Расширение рамок творчества и "преодоление себя" были у Качалова поразительны по своей последовательности. Он носил в себе какой-то свой "образ Качалова", не совпадающий с привычным представлением о нем,-- образ гораздо более широкий, глубокий и взыскательный. Там, где Качалова восторженно принимал зритель, он сам иногда только мирился с собой. Он всегда хотел большего, и у него были свои мечты о ролях, из которых некоторые так и остались невоплощенными. Одни из них он репетировал, о других только задумывался, перед выбором иных останавливался в затруднении.

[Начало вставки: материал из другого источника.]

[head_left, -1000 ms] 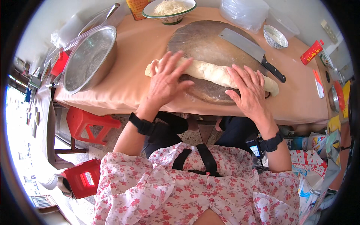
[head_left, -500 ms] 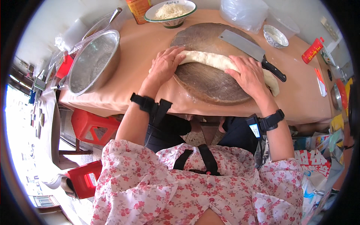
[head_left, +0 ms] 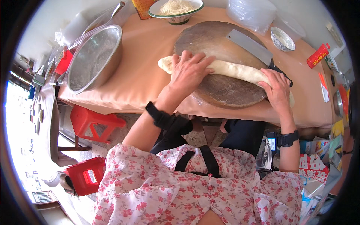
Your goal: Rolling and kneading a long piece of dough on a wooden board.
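Note:
A long pale roll of dough point(head_left: 240, 70) lies across a round wooden chopping board point(head_left: 228, 92), both its ends reaching past the edge. My left hand point(head_left: 188, 73) is curved over the dough near its left end, with a blunt tip showing beyond it. Farther right, my right hand point(head_left: 278, 87) grips the dough at the board's edge, thumb on the near side and fingers over the top. Behind it, a cleaver point(head_left: 251, 48) rests on the board, its black handle partly hidden by the right hand.
A large metal basin point(head_left: 95, 60) stands at the left. At the back are a bowl of pale shreds point(head_left: 176, 7), a plastic bag point(head_left: 252, 15) and a small patterned bowl point(head_left: 282, 39). On the right are a red bottle point(head_left: 318, 55) and an orange-and-white knife point(head_left: 324, 87).
My left hand has slid right along the dough, uncovering its left end. The right hand has moved right and a little nearer. The whole view has shifted slightly.

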`<state>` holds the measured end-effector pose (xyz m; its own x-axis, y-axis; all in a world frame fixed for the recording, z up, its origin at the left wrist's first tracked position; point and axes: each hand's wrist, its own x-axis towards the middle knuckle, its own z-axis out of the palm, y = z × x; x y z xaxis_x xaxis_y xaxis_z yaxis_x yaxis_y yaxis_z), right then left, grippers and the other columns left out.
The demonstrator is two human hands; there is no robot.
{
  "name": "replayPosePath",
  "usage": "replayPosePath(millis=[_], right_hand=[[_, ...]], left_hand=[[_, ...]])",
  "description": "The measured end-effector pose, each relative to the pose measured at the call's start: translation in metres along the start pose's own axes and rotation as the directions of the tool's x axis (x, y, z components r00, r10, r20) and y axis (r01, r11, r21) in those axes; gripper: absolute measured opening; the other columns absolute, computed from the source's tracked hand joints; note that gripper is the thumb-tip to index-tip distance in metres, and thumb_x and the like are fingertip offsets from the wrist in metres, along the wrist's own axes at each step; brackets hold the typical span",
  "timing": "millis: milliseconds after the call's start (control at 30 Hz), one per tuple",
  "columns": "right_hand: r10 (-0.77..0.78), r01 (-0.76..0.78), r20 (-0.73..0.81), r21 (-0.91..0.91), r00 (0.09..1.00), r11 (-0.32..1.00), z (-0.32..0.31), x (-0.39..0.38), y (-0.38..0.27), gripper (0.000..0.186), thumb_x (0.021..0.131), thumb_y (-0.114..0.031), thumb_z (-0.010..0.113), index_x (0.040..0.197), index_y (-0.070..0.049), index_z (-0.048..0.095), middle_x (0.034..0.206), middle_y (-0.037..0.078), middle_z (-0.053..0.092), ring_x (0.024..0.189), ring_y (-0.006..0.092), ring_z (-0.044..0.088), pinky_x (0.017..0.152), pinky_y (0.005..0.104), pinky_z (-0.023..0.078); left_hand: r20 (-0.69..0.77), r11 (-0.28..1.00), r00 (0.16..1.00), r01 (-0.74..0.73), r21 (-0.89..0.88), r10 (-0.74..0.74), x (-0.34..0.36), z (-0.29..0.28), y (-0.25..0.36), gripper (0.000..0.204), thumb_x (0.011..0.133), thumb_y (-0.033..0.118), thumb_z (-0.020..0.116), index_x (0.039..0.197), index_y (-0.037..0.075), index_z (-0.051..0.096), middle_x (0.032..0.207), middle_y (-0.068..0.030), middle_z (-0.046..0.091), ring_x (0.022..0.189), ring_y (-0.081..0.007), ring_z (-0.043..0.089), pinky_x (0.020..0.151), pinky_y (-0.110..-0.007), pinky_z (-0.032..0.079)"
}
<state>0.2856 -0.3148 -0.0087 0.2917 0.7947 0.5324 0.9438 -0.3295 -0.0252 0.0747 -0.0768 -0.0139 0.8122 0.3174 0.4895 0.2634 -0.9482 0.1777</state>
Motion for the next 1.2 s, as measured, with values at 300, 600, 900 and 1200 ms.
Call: replayPosePath(millis=[300,600,900,1200], right_hand=[[0.14,-0.137,0.163,-0.032,0.977,0.99,-0.002,0.035,-0.008,0.048,0.093,-0.041,0.058,0.134,-0.016,0.055,0.131,0.009,0.059,0.123,0.028,0.051,0.1,0.0451,0.035],[-0.022,0.012,0.288,0.037,0.957,0.999,0.03,0.078,-0.07,0.067,0.093,-0.054,0.053,0.148,-0.018,0.039,0.144,0.008,0.049,0.131,0.0288,0.046,0.102,0.0517,0.034],[-0.165,0.147,0.237,0.089,0.957,0.985,0.019,0.034,-0.082,0.077,0.09,-0.058,0.055,0.15,-0.013,0.034,0.147,0.012,0.044,0.134,0.0326,0.042,0.108,0.0584,0.029],[-0.031,0.041,0.358,-0.02,0.933,0.999,0.035,0.074,-0.079,0.079,0.093,-0.064,0.044,0.152,-0.013,0.03,0.151,0.012,0.041,0.141,0.0357,0.034,0.11,0.0639,0.026]], left_hand=[[0.126,0.997,0.992,-0.005,0.079,-0.005,0.049,0.021,-0.025,0.05,0.098,0.054,0.046,0.139,0.027,0.052,0.144,-0.0079,0.048,0.139,-0.0353,0.032,0.108,-0.065,0.022],[0.199,0.969,0.95,0.226,0.097,-0.241,0.015,-0.009,-0.032,0.058,0.093,0.059,0.05,0.139,0.024,0.05,0.14,-0.0094,0.051,0.132,-0.0359,0.042,0.107,-0.057,0.028],[-0.03,0.993,0.996,0.082,0.081,-0.08,-0.052,-0.004,-0.007,0.083,0.086,0.055,0.062,0.152,0.016,0.031,0.154,-0.0175,0.027,0.141,-0.0436,0.024,0.112,-0.058,0.021],[0.207,0.974,0.956,0.186,0.131,-0.21,0.02,-0.005,-0.039,0.08,0.09,0.067,0.047,0.146,0.01,0.041,0.152,-0.0129,0.037,0.144,-0.0369,0.027,0.111,-0.066,0.02]])
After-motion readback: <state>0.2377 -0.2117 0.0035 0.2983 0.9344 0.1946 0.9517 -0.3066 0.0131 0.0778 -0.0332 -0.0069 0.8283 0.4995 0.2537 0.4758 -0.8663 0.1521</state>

В Художественном театре довольно часто поднимался вопрос о "Фаусте" Гёте. При этом неизбежно возникала мысль о Леонидове и Качалове, как единственно возможных исполнителях двух центральных ролей, причем существовало достаточно доводов в пользу того и другого в обеих ролях.

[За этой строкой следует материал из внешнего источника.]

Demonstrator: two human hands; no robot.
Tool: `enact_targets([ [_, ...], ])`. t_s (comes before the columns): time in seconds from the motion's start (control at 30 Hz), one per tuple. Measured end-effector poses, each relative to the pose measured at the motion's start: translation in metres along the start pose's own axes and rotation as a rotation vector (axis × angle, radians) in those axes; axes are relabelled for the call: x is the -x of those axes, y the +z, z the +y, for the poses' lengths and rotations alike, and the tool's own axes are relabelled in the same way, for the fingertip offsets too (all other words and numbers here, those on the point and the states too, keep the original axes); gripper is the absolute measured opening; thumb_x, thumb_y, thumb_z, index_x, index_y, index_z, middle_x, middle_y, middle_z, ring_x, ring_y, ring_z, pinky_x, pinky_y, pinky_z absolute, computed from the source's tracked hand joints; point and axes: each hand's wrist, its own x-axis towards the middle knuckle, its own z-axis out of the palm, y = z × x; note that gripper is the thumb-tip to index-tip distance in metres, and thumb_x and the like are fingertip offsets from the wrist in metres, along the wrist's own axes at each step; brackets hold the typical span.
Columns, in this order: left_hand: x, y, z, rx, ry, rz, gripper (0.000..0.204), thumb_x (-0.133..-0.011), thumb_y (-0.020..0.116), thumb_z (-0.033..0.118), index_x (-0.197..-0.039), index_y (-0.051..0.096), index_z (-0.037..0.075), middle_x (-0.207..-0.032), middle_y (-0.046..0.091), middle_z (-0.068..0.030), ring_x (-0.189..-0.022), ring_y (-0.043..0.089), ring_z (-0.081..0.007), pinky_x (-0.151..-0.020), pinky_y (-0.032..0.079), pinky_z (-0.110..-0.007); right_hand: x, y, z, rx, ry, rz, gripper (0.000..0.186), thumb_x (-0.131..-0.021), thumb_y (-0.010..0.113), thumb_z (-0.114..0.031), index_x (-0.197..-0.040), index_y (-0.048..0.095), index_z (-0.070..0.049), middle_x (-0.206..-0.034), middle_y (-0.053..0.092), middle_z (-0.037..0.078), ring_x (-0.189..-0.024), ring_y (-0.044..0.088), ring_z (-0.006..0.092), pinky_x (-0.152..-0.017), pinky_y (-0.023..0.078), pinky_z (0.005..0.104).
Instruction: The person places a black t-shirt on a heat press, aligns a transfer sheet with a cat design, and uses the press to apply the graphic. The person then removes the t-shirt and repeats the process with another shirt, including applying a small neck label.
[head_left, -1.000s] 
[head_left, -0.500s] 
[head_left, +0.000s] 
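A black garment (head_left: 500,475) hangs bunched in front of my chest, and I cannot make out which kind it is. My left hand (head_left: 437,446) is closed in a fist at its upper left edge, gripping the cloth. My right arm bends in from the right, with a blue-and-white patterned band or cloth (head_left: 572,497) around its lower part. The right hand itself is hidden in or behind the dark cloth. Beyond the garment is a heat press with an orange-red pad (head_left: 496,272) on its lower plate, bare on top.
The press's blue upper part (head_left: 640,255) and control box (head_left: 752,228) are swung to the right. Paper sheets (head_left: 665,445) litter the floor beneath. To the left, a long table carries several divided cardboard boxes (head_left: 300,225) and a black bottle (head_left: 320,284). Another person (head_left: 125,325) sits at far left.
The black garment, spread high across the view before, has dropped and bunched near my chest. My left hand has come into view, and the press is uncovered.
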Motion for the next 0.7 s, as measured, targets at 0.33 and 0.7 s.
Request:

Качалов колебался в выборе. Он еще не видел своего решения Фауста и Мефистофеля. В обоих случаях его отпугивали "качаловские" штампы, согласно которым, по его мнению, ему предлагалась та или другая роль: или качаловский "мыслитель" для Фауста, или качаловский "сарказм" для Мефистофеля. И всегда, после долгих раздумий, споров и взаимных убеждений, Качалов приходил к неколебимому для себя выводу, что с "Фаустом" ему не по пути. Порой, возвращаясь к мыслям о "Фаусте", он доказывал парадоксальную мысль о несценичности "Фауста" вообще, о статичности и односторонности обоих, творчески его не гревших, образов.
Такой же односторонней ему казалась роль Ричарда III, когда в двадцатых годах предполагалась постановка этой трагедии, с безошибочным расчетом на Качалова. Он считал, что пьеса "Ричард III" не оправдает требующихся на нее огромных творческих усилий, и что роль Ричарда, по существу, полностью исчерпывается сценой с леди Анной, идя затем на психологический спад. Эта сцена его, действительно, волновала, и он многократно играл ее на эстраде. В дальнейшем же развитии; роли Качалов опасался чрезмерно подчеркнутого "злодейства", преодолеть которое он считал если не невозможным, то, во всяком случае, трудным и малоинтересным.

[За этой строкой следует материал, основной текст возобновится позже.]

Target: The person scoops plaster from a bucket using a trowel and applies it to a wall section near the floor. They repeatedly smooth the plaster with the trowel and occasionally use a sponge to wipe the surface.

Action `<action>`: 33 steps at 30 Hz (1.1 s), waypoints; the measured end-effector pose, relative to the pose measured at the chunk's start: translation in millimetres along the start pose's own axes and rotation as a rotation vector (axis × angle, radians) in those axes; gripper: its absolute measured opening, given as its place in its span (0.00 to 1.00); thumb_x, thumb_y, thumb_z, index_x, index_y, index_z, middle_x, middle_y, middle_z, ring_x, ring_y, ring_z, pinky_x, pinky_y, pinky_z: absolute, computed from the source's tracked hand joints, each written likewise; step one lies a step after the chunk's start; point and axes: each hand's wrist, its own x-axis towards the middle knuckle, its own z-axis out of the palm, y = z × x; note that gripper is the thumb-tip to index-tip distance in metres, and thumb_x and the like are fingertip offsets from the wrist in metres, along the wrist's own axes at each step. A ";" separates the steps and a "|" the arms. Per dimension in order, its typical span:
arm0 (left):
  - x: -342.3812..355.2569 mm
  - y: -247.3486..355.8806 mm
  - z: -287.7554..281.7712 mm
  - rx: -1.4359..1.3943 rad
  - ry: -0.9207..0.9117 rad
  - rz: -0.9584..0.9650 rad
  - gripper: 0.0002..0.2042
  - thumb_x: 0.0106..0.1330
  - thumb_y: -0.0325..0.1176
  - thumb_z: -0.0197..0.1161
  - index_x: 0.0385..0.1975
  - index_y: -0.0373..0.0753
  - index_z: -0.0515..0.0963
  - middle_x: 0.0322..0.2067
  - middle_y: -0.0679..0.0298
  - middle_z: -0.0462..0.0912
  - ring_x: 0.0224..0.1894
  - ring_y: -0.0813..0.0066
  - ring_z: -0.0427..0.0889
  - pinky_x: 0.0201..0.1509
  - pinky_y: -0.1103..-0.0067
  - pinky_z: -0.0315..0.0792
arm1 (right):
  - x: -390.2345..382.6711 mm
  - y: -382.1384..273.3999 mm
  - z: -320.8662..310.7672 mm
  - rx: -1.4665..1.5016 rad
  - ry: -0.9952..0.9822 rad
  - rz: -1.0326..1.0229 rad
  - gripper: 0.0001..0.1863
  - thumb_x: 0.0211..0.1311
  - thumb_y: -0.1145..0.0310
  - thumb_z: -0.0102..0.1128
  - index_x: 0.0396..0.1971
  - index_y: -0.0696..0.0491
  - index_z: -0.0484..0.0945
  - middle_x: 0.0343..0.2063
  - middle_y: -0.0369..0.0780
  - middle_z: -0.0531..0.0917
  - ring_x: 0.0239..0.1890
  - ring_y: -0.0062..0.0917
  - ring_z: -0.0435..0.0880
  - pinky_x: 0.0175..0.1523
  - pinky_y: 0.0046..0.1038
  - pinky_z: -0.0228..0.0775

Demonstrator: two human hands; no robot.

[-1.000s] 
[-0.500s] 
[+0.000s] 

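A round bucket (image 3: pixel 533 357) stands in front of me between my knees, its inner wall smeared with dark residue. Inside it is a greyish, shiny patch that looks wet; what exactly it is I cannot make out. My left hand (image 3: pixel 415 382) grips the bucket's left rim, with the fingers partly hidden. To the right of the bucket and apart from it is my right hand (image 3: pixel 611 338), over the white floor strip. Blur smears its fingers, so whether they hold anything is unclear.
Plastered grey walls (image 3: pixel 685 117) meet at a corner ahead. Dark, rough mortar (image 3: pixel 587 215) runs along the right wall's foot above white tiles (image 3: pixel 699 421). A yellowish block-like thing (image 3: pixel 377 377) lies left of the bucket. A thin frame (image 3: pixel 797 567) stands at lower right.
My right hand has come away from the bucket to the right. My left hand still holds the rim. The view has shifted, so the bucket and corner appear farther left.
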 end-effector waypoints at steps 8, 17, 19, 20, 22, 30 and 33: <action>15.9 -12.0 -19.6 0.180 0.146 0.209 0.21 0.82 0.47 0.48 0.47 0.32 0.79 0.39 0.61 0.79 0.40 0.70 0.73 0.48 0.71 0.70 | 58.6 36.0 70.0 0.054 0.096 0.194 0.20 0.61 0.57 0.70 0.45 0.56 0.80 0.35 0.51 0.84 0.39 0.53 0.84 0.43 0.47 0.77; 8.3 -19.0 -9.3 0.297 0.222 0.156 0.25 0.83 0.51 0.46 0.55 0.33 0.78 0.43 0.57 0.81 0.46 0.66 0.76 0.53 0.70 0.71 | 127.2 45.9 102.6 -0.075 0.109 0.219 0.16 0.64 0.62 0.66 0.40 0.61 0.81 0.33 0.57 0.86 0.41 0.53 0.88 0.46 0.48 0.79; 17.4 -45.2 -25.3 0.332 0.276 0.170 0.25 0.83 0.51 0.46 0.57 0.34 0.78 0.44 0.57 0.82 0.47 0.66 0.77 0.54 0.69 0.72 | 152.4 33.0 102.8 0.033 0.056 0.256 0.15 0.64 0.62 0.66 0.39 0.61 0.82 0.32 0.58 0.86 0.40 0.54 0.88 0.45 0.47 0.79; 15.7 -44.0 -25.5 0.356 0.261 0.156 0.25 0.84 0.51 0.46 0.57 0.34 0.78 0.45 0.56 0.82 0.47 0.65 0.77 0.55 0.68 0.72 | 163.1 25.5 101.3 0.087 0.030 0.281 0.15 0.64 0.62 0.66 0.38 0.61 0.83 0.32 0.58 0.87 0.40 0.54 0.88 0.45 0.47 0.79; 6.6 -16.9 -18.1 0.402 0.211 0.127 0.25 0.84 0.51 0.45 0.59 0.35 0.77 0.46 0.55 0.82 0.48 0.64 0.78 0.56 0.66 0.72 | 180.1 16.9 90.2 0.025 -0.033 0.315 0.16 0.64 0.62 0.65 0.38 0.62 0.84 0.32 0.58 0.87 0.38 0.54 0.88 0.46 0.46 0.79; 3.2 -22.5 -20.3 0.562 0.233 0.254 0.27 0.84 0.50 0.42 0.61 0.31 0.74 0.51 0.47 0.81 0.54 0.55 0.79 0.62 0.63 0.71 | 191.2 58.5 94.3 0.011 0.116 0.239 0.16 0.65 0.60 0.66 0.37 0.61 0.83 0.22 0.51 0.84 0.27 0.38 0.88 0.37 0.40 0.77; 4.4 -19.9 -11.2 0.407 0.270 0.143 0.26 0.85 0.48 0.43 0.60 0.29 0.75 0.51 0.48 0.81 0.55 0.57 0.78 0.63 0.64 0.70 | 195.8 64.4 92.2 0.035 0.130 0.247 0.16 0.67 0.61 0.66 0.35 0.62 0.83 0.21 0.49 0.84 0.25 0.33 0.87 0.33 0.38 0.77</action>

Вообще кажется удивительным, что в своих репертуарных предположениях он сравнительно редко останавливался на трагедийных ролях. Может быть, в данном случае он учитывал свойство своего темперамента, очень сильного по направленности, но лишенного открытой непосредственности, без которой Отелло и Лир не могут быть убедительными. Мечты Качалова гораздо чаще направлялись в сторону комедии. В репертуаре МХАТ было несколько таких комедийных ролей, думая о которых Качалов жалел, что не он их играет.
Это были Хлестаков в сценической редакции "Ревизора" 1908 года, Фигаро (Качалов полагал, что Фигаро не должен быть обязательно первой молодости) и, наконец, совершенно неожиданно -- Шервинский в "Днях Турбиных". Если относительно последней роли желания Качалова были, видимо, мимолетны в случайны, то Хлестаков и Фигаро относились, конечно, к числу ролей, которым Качалов придал бы острое и новое звучание. Но тем не менее Качалов к ним не обращался даже в эстрадном исполнении, как он это делал применительно к некоторым ролям, не сыгранным им на сцене МХАТ; может быть, он не считал для себя возможным включать в свой концертный репертуар пьесы, идущие на сцене Художественного театра без его участия (на эстраде он читал "монтажи" только тех пьес, которых сам участвовал).